Drag or tap pieces to move. Use ← → to undo/redo.
Repertoires
Select a repertoire to see recommendations for the current board position. Use the impact and engine tolerance filters in the panel to focus on the moves that matter most.
Getting Started
What is Beat the Elo?
Choosing which chess opening lines to learn is hard. There are thousands of variations, and it is impossible to know which ones are truly worth your time at your level. What if you could identify the lines that are statistically most likely to lead to wins — not in general, but against players at your Elo?
Beat the Elo does exactly that. It analyses millions of real games from Lichess to calculate outcome probabilities for opening lines at your rating and game speed, assuming you play the optimal moves within a chosen depth. The result is a personalised opening repertoire built from what actually works at your level.
How does Beat the Elo differ from a regular openings database?
In a standard openings database (such as Lichess Explorer), the win/draw/loss rates shown for a move reflect the actual outcomes of all games that continued from that position — whoever was playing, whatever moves followed.
Beat the Elo is different. The outcomes shown are calculated assuming you always make the optimal move on subsequent turns, up to a depth controlled by the Impact filter. This means the statistics reflect what you can expect to achieve if you study and play the recommended lines, rather than the average result across all players.
What do the move recommendations show?
Each row shows the move in algebraic notation, a W / D / L bar with win, draw, and loss rates at your rating (assuming optimal play on your part), an engine evaluation in pawns (coloured green → red), and the frequency with which that move is played at your level. Click a row to play the move on the board.
Which moves should I pick?
Use the W / D / L outcome bar as your primary guide — if you are playing White, pick the move with the most white in the bar; if you are playing Black, pick the move with the most black. The engine evaluation can help you assess whether an advantage is objectively sound or relies on opponents making mistakes.
When thinking about what your opponent is likely to play, sort by By Frequency to see the most common responses, and focus your preparation on those lines first.
How do I get started?
First, check the Repertoires section above for any existing analyses. If one matches your time control and rating, click it to activate move recommendations on the board.

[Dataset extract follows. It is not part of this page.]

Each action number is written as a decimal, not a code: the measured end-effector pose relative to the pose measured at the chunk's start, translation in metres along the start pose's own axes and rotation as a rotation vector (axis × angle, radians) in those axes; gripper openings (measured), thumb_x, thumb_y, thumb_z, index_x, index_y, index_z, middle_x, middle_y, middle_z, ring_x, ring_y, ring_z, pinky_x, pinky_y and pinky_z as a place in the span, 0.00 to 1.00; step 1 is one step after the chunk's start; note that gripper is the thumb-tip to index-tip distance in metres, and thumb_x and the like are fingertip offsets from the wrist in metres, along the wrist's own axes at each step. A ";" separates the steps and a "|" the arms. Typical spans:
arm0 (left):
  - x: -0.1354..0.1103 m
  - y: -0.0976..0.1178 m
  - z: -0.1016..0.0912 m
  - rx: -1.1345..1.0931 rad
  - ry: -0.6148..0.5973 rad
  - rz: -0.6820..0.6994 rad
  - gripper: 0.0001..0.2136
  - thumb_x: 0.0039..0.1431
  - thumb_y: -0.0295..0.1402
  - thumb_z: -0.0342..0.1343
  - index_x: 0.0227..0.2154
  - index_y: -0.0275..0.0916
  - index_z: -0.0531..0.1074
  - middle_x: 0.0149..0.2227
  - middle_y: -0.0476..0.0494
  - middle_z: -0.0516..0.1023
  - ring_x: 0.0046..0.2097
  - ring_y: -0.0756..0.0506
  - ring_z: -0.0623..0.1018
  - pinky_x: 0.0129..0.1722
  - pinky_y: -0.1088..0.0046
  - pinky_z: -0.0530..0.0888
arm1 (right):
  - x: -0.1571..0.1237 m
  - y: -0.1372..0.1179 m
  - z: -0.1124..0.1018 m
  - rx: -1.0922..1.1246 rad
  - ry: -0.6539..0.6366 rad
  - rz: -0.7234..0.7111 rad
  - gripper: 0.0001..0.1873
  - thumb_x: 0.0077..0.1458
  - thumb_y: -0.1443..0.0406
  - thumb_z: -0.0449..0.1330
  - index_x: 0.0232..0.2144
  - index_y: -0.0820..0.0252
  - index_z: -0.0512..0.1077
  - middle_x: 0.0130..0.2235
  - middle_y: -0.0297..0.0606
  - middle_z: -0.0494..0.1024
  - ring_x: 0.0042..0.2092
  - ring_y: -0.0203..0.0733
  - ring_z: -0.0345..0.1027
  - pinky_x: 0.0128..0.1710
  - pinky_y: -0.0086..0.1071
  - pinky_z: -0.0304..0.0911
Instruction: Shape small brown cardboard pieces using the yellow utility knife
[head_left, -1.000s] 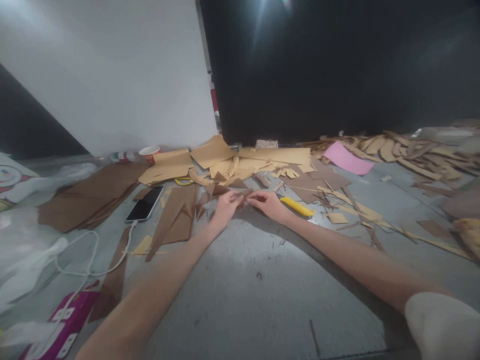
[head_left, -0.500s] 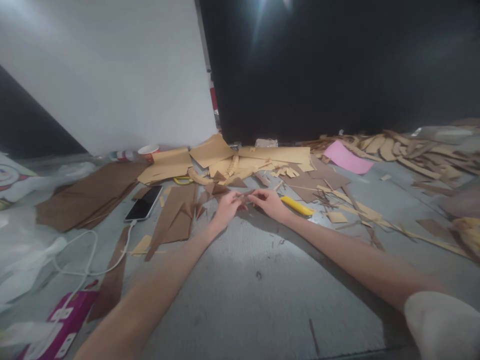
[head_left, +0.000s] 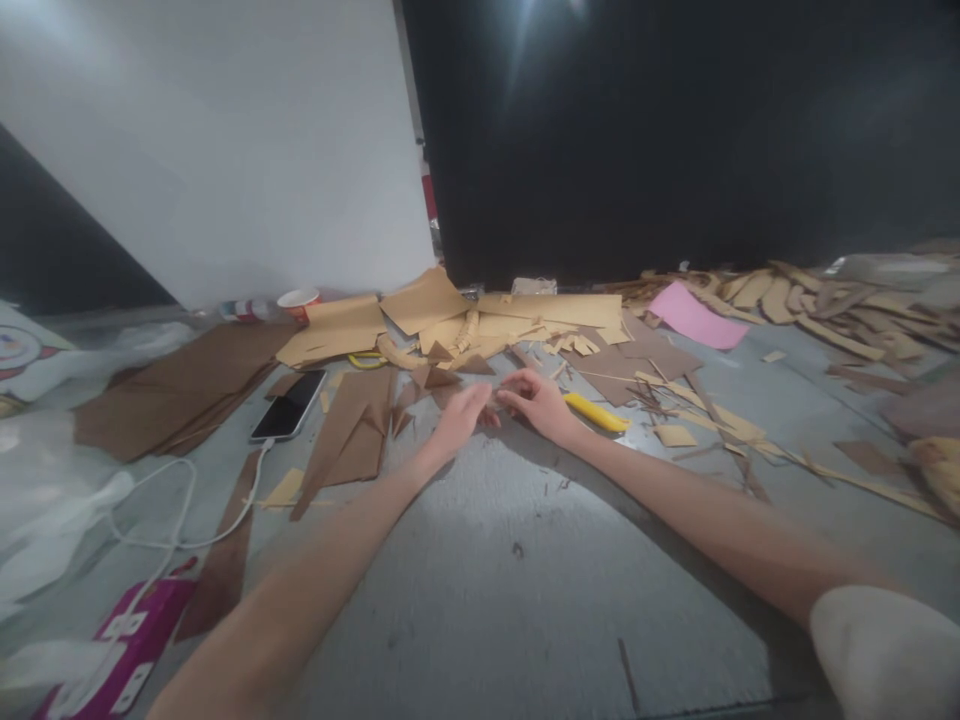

If no matching repertoire exists, click the + button to run a new analysis. Choose your game speed and Lichess rating, then click Start Analysis. The analysis runs in the background and the repertoire will appear automatically when complete.
Which rating should I use?
You do not need to play on Lichess to use this webapp — the ratings are simply used to select games from the right skill bracket. Use the Lichess rating that best matches your level for the time control you want to study. Lichess ratings tend to run higher than FIDE or Chess.com equivalents. If you are unsure, the rating comparison tool can help you find an equivalent.
How do I navigate the board?
Click any move in the recommendations panel to play it on the board, or grab and drag pieces directly on the board.
Use the Undo and Redo buttons (or ← → arrow keys) to step through moves, and Reset to return to the starting position. Flip board toggles the viewing side. Lichess ↗ opens the current position in the Lichess analysis board.
What are the impact filters (All · Broad · Balanced · Focused · Essential)?
The Impact filter selects lines by how much each move statistically affects your Elo outcome. All includes every move in the downloaded opening tree. Essential keeps only the moves that matter most, giving you the smallest set to memorise. Narrower filters mean fewer lines to learn, with the trade-off that you are improvising sooner.
In theory, making the optimal move at every turn would push outcomes towards 100% wins — but this requires memorising an impractically large number of positions. In practice, you must choose a depth at which to stop optimising and start improvising.
Note: beyond the last move covered by the Impact filter, outcomes reflect real games where players may have memorised lines or common ideas and themes beyond that point. The opening names shown in the recommendations panel are a useful starting point for researching those positions.
What are the engine tolerance filters (Dirty · Dodgy · Dubious · Playable · Solid · Strict)?
These filters control how objectively sound the included lines need to be, according to engine evaluation.
Dirty — all lines regardless of engine assessment. Effective dirty moves can appear in bullet games where you blunder material, but your opponent often fails to capitalise, and you take the advantage.
Dodgy — lines significantly behind the best engine move; still unsound but narrowing the range of included continuations.
Dubious — lines that are objectively losing and refutable, but can be tricky for opponents to handle accurately over the board.
Playable — includes gambits and sharper lines that are difficult to exploit without precise play, but not yet fully sound.
Solid — covers the healthiest gambits and trappy lines alongside sound positional choices; good long-term reliability.
Strict — only lines within 0.3 pawns of the best engine move. For those who want an objectively sound, master-level repertoire.
Note: the engine filter applies only up to the last move covered by the Impact setting. Beyond that, outcomes are drawn from real games continuing with all types of moves.